# GIVEN DATA:
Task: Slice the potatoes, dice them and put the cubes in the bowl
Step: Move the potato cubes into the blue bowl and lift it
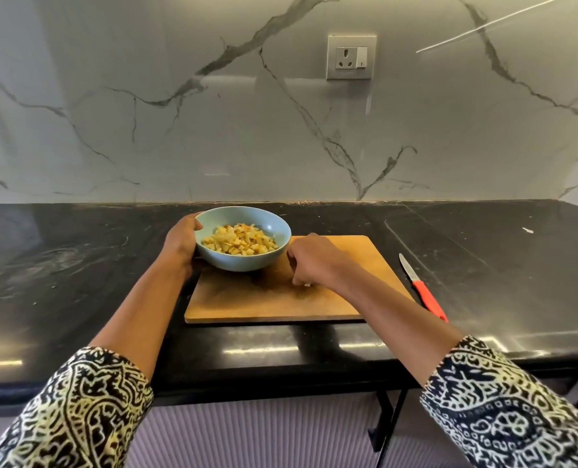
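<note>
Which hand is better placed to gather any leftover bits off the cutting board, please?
The right hand: it rests on the cutting board with fingers curled beside a small pale bit, while the left hand grips the bowl.
</note>
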A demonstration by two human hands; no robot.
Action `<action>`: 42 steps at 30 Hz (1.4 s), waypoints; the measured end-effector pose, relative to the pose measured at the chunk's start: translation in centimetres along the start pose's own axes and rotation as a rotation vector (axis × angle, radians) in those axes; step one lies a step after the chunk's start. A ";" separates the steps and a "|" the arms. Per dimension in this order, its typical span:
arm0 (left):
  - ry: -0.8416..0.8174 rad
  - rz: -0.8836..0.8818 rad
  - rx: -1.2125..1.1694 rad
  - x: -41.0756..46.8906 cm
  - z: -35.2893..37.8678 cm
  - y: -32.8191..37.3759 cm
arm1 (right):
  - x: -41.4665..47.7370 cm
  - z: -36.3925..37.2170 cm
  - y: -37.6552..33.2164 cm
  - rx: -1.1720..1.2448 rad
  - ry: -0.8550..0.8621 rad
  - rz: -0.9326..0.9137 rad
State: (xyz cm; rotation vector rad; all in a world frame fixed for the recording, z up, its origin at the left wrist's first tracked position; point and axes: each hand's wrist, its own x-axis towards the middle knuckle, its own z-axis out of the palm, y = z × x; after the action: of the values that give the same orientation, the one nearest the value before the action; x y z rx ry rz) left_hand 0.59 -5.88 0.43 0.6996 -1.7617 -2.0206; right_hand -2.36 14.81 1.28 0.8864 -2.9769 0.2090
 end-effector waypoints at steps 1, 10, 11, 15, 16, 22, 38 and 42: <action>0.007 0.004 0.008 0.1 0.0 -0.1 | 0.2 0.0 0.0 0.010 -0.007 0.043; 0.039 -0.001 0.024 0.3 -0.2 -0.2 | 2.5 -6.1 4.3 0.903 -0.106 0.179; 0.038 -0.004 0.025 0.4 -0.2 -0.2 | 3.1 -6.6 3.6 1.007 -0.077 0.126; 0.033 -0.007 0.018 0.3 0.0 -0.1 | 5.2 -6.6 -0.7 0.802 -0.069 -0.011; 0.029 -0.007 0.014 0.3 0.1 -0.1 | 5.5 -6.3 -1.4 0.706 -0.083 -0.033; 0.058 -0.022 0.021 0.2 -0.1 -0.1 | 5.8 -4.9 -1.5 0.754 0.223 -0.070; 0.055 -0.005 0.035 0.0 0.3 -0.4 | -4.1 0.0 2.8 0.060 0.025 -0.137; 0.057 0.004 0.039 0.0 0.1 -0.4 | -3.8 -0.2 2.1 -0.032 0.045 -0.182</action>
State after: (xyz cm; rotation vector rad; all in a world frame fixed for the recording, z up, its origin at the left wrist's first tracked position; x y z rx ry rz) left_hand 0.54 -5.75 0.00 0.7579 -1.7734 -1.9491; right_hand -0.36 18.60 0.96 1.1252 -2.8286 0.1728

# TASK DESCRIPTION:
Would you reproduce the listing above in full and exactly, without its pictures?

# TASK RESPONSE:
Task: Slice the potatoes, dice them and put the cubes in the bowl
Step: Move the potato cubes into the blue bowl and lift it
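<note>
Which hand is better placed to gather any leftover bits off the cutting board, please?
The right hand: it rests on the cutting board with fingers curled beside a small pale bit, while the left hand grips the bowl.
</note>
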A demonstration by two human hands; no robot.
Action `<action>`: 42 steps at 30 Hz (1.4 s), waypoints; the measured end-effector pose, relative to the pose measured at the chunk's start: translation in centimetres along the start pose's own axes and rotation as a rotation vector (axis × angle, radians) in those axes; step one lies a step after the chunk's start. A ";" separates the steps and a "|" the arms. Per dimension in this order, its typical span:
arm0 (left):
  - ry: -0.8416..0.8174 rad
  - rz: -0.8836..0.8818 rad
  - rx: -1.2125..1.1694 rad
  - x: -41.0756..46.8906 cm
  - z: -35.2893..37.8678 cm
  - y: -32.8191..37.3759 cm
arm1 (right):
  - x: -41.4665..47.7370 cm
  - z: -36.3925..37.2170 cm
  - y: -37.6552..33.2164 cm
  - rx: -1.1720..1.2448 rad
  - ry: -0.8550..0.8621 rad
  - rz: -0.9326..0.9137 rad
State: (xyz cm; rotation vector rad; all in a world frame fixed for the recording, z up, its origin at the left wrist's first tracked position; point and axes: each hand's wrist, its own x-axis towards the middle knuckle, its own z-axis out of the palm, y = z × x; after the action: of the values that give the same orientation, the one nearest the value before the action; x y z rx ry rz) left_hand 0.59 -5.88 0.43 0.6996 -1.7617 -2.0206; right_hand -2.36 14.81 1.28 0.8864 -2.9769 0.2090
 end-effector waypoints at steps 1, 10, 11, 15, 16, 22, 38 and 42: <action>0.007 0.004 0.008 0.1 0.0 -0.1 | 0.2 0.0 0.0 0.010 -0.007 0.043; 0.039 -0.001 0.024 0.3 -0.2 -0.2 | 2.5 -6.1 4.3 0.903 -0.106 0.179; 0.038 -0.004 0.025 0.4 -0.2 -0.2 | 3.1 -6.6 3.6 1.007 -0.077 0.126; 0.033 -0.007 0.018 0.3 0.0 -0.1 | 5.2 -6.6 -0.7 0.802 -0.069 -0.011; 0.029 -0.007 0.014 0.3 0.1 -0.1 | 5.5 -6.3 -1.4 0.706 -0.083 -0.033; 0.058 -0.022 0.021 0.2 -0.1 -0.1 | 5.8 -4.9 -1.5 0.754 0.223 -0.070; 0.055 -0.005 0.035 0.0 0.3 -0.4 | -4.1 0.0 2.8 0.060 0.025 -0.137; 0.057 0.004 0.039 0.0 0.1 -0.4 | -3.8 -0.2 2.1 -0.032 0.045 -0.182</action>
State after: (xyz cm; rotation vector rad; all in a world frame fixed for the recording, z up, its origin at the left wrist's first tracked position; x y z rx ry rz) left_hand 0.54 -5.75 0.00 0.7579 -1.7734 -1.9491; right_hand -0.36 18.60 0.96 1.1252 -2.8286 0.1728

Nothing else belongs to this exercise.